Aim of the task:
Could you return the data that follows exactly, minus the images?

Data section:

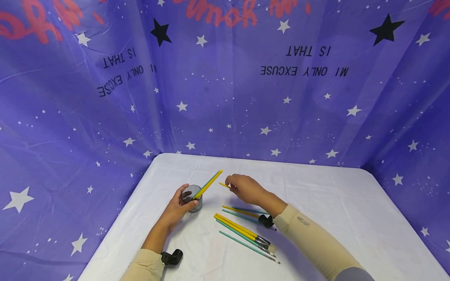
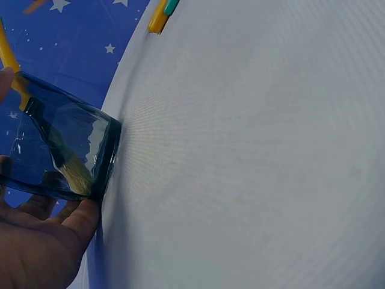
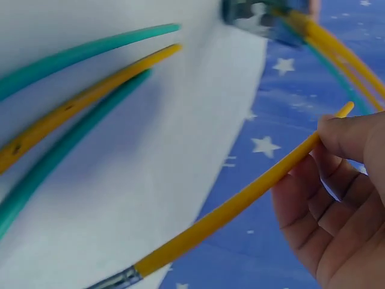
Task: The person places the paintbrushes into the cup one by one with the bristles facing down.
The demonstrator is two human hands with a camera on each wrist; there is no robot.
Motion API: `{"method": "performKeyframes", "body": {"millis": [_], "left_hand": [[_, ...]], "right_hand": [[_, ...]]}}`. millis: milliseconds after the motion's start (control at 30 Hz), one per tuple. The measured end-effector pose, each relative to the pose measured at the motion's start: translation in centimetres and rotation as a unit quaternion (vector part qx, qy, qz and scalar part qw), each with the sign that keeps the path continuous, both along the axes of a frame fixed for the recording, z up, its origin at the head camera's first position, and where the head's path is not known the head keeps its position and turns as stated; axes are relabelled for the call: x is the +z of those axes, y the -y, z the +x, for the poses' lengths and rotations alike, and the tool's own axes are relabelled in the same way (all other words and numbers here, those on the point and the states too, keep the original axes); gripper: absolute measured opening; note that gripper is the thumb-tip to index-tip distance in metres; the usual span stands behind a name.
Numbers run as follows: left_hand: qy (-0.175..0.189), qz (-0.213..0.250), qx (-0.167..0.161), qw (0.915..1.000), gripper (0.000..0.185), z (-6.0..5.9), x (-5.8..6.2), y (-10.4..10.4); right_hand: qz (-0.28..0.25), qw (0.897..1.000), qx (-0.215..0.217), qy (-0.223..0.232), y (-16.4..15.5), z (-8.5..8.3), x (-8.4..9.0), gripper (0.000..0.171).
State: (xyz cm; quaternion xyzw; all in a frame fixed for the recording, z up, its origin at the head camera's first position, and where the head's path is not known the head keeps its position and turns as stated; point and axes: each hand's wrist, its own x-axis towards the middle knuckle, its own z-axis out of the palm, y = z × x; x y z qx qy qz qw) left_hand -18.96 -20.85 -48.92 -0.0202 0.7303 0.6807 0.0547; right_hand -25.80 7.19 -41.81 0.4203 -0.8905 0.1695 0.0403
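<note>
My left hand [image 1: 173,214] grips a clear, dark-tinted glass [image 1: 195,207] standing on the table, fingers round its far side and thumb at the near rim. Yellow and teal paintbrushes [image 1: 209,184] lean out of it to the right. Through its wall in the left wrist view, pale bristles [image 2: 77,174] show at the bottom. To the right of the glass, my right hand [image 1: 247,189] pinches a yellow paintbrush [image 3: 222,214] near the tip of its handle, above the table. Its metal collar points down and away in the right wrist view; the bristles are out of frame.
Loose yellow and teal paintbrushes [image 1: 239,226] lie on the white tablecloth [image 1: 197,249] nearer me. More brushes [image 1: 242,211] lie under my right forearm, partly hidden by the wrist camera [image 1: 266,221]. A purple star-printed curtain [image 1: 239,113] surrounds the table's back and sides.
</note>
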Motion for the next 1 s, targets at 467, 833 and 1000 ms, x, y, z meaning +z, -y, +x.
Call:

Output below:
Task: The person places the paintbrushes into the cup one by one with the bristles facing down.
The demonstrator is two human hands with a camera on each wrist; there is no robot.
Motion API: `{"method": "performKeyframes", "body": {"millis": [_], "left_hand": [[_, ...]], "right_hand": [[_, ...]]}}`. millis: milliseconds after the motion's start (control at 30 Hz), one per tuple. The measured end-effector pose, each relative to the pose measured at the motion's start: translation in centimetres and rotation as a unit quaternion (vector part qx, qy, qz and scalar part qw), each with the sign that keeps the path continuous, both along the axes of a frame fixed for the recording, z up, its origin at the head camera's first position, and where the head's path is not known the head keeps its position and turns as stated; axes are relabelled for the call: x is the +z of those axes, y the -y, z the +x, for the poses' lengths and rotations alike, and the tool's own axes are relabelled in the same way (all other words and numbers here, those on the point and the states too, keep the original axes); gripper: absolute measured opening; note that gripper is the thumb-tip to index-tip distance in metres; the usual span stands behind a name.
Numbers run as follows: left_hand: qy (-0.175..0.189), qz (-0.213..0.250), qx (-0.167..0.161), qw (0.915..1.000), gripper (0.000..0.185), z (-6.0..5.9), x (-5.8..6.2), y (-10.4..10.4); right_hand: qz (-0.28..0.25), qw (0.897..1.000), qx (-0.215..0.217), qy (-0.223..0.232), y (-16.4..15.5), z (-8.5..8.3), x (-8.4..9.0), gripper (0.000..0.171).
State: (xyz cm; quaternion xyzw; all in a frame fixed for the recording, z up, its origin at the head camera's first position, and where the head's path is not known the head keeps its position and turns as stated; point and axes: each hand's wrist, its own x-axis towards the middle knuckle, its own z-axis out of the palm, y = z × x; x y z qx qy qz qw) left_hand -18.96 -20.85 -48.92 -0.0202 0.7303 0.6807 0.0547; right_hand -25.80 7.19 -41.81 0.4203 -0.8905 0.1695 0.0403
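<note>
My left hand [image 1: 173,214] grips a clear, dark-tinted glass [image 1: 195,207] standing on the table, fingers round its far side and thumb at the near rim. Yellow and teal paintbrushes [image 1: 209,184] lean out of it to the right. Through its wall in the left wrist view, pale bristles [image 2: 77,174] show at the bottom. To the right of the glass, my right hand [image 1: 247,189] pinches a yellow paintbrush [image 3: 222,214] near the tip of its handle, above the table. Its metal collar points down and away in the right wrist view; the bristles are out of frame.
Loose yellow and teal paintbrushes [image 1: 239,226] lie on the white tablecloth [image 1: 197,249] nearer me. More brushes [image 1: 242,211] lie under my right forearm, partly hidden by the wrist camera [image 1: 266,221]. A purple star-printed curtain [image 1: 239,113] surrounds the table's back and sides.
</note>
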Motion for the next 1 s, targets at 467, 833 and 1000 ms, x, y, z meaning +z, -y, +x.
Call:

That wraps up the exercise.